Today, we Americans find ourselves in a similar situation, with our political environment even more splintered due to a number of factors. The advent of mass digital media, siloed identity-driven political groups, and a societal lack of understanding of basic discursive fundamentals all contribute to the problem.

Civil discourse has fallen to an all time low.

The question that the American populace needs to ask itself now is: how do we fix it?


Discursive fundamentals need to be taught to preserve free expression

In a 2017 Free Speech and Tolerance Survey by Cato, it was found that 71% of Americans believe that political correctness had silenced important discussions necessary to our society. Many have pointed to draconian university policies regarding political correctness as a contributing factor to this phenomenon.

It's a great irony that, colleges, once true bastions of free-speech, counterculture and progressiveness, have now devolved into reactionary tribal politics.

Many years ago, one could count on the fact that universities would be the first places where you could espouse and debate any controversial idea without consequence. The decline of staple subjects that deal with the wisdom of the ancients, historical reference points, and civic discourse could be to blame for this exaggerated partisanship boiling on campuses.

Young people seeking an education are given a disservice when fed biased ideology, even if such ideology is presented with the best of intentions. Politics are but one small sliver for society and the human condition at large. Universities would do well to instead teach the principles of healthy discourse and engagement across the ideological spectrum.

The fundamentals of logic, debate and the rich artistic heritage of western civilization need to be the central focus of an education. They help to create a well-rounded citizen that can deal with controversial political issues.

It has been found that in the abstract, college students generally support and endorse the first amendment, but there's a catch when it comes to actually practicing it. This was explored in a Gallup survey titled: Free Expression on Campus: What college students think about First amendment issues.

In their findings the authors state:

"The vast majority say free speech is important to democracy and favor an open learning environment that promotes the airing of a wide variety of ideas. However, the actions of some students in recent years — from milder actions such as claiming to be threatened by messages written in chalk promoting Trump's candidacy to the most extreme acts of engaging in violence to stop attempted speeches — raise issues of just how committed college students are to
upholding First Amendment ideals.

Most college students do not condone more aggressive actions to squelch speech, like violence and shouting down speakers, although there are some who do. However, students do support many policies or actions that place limits on speech, including free speech zones, speech codes and campus prohibitions on hate speech, suggesting that their commitment to free speech has limits. As one example, barely a majority think handing out literature on controversial issues is "always acceptable."

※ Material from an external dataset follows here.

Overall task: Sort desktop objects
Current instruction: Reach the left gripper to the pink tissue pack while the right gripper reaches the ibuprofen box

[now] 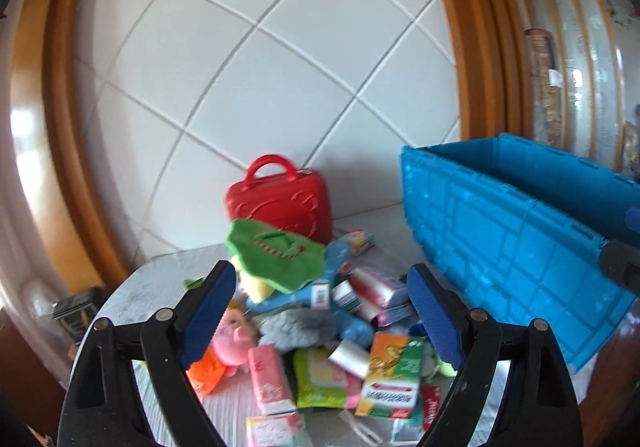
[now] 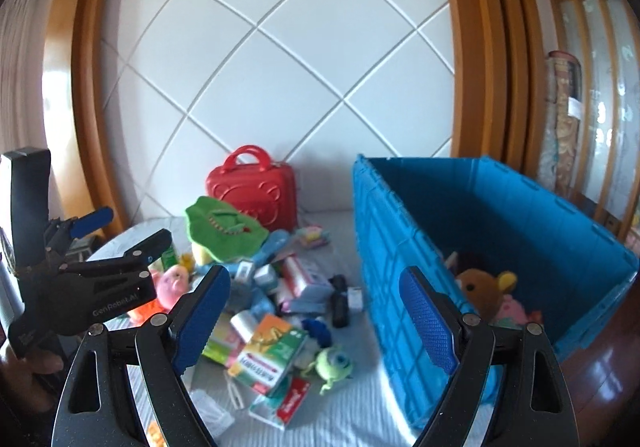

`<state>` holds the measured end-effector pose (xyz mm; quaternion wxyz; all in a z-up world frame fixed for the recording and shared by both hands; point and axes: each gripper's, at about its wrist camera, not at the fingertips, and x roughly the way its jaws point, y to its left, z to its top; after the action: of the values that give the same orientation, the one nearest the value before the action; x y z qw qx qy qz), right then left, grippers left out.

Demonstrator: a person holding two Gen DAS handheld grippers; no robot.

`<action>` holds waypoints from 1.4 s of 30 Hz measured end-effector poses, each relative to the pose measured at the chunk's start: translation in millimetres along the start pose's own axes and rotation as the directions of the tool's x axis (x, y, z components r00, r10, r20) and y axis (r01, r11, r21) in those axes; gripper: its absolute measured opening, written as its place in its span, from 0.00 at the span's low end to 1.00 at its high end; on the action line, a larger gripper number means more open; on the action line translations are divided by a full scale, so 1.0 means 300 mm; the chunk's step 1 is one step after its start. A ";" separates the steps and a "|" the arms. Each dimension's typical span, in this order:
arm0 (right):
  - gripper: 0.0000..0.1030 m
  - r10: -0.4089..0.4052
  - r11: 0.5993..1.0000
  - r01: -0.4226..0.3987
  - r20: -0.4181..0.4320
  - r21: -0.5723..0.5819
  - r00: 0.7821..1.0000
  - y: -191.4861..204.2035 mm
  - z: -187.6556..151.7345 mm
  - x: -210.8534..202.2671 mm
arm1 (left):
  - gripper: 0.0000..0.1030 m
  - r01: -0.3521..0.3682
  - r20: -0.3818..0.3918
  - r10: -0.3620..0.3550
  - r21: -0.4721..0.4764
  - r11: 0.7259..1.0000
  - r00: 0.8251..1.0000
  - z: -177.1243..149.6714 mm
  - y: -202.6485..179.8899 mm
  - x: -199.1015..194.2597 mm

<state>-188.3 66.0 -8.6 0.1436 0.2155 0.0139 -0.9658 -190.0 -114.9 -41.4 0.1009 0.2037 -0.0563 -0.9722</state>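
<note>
Facing a heap of toys and cartons (image 2: pixel 276 311) on the pale tabletop (image 2: pixel 360 419), we hold the left gripper (image 1: pixel 324 311) and right gripper (image 2: pixel 316 311) spread wide, pinching nothing; a blue crate (image 2: pixel 400 267) stands right, a red case (image 2: pixel 256 187) behind.

Left gripper (image 1: pixel 320 311) fingers apart above toy pile (image 1: pixel 304 323), blue crate (image 1: pixel 520 247) right
</note>
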 end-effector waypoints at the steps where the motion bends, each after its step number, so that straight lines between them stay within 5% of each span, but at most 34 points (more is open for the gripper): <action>1: 0.85 0.010 1.000 -0.010 -0.004 -0.005 1.000 0.005 -0.011 0.001 | 0.86 -0.034 -0.008 0.034 -0.009 0.999 0.999 -0.019 0.012 -0.002; 14: 0.85 0.095 0.994 -0.099 -0.105 -0.039 0.990 -0.060 -0.163 0.073 | 0.86 -0.260 -0.087 0.254 -0.068 0.963 0.963 -0.266 0.103 -0.044; 26: 0.91 0.153 0.986 -0.164 -0.219 -0.032 0.964 0.017 -0.265 0.267 | 0.86 -0.355 -0.199 0.337 -0.063 0.933 0.920 -0.478 0.275 -0.001; 32: 0.91 0.142 0.989 -0.149 -0.287 -0.003 0.947 0.117 -0.297 0.418 | 0.86 -0.310 -0.254 0.290 -0.038 0.950 0.923 -0.529 0.351 0.142; 42: 0.91 0.031 0.999 -0.017 -0.361 0.043 0.932 0.243 -0.367 0.600 | 0.86 -0.046 -0.255 0.040 -0.016 0.999 0.966 -0.488 0.347 0.490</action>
<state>-278.2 -43.0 -181.4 0.1460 0.3922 0.0184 -0.9080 -244.1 -258.6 -215.8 0.1305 0.3244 -0.0367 -0.9362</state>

With this in mind, the problems seen on college campuses are also being seen on a whole through other pockets of society and regular everyday civic discourse. Look no further than the dreaded and cliche prospect of political discussion at Thanksgiving dinner.

Talking politics at Thanksgiving dinner

As a result of this increased tribalization of views, it's becoming increasingly more difficult to engage in polite conversation with people possessing opposing viewpoints. The authors of a recent Hidden Tribes study broke down the political "tribes" in which many find themselves in:

  • Progressive Activists: younger, highly engaged, secular, cosmopolitan, angry.
  • Traditional Liberals: older, retired, open to compromise, rational, cautious.
  • Passive Liberals: unhappy, insecure, distrustful, disillusioned.
  • Politically Disengaged: young, low income, distrustful, detached, patriotic, conspiratorial
  • Moderates: engaged, civic-minded, middle-of-the-road, pessimistic, Protestant.
  • Traditional Conservatives: religious, middle class, patriotic, moralistic.
  • Devoted Conservatives: white, retired, highly engaged, uncompromising,
    Patriotic.

Understanding these different viewpoints and the hidden tribes we may belong to will be essential in having conversations with those we disagree with. This might just come to a head when it's Thanksgiving and you have a mix of many different personalities, ages, and viewpoints.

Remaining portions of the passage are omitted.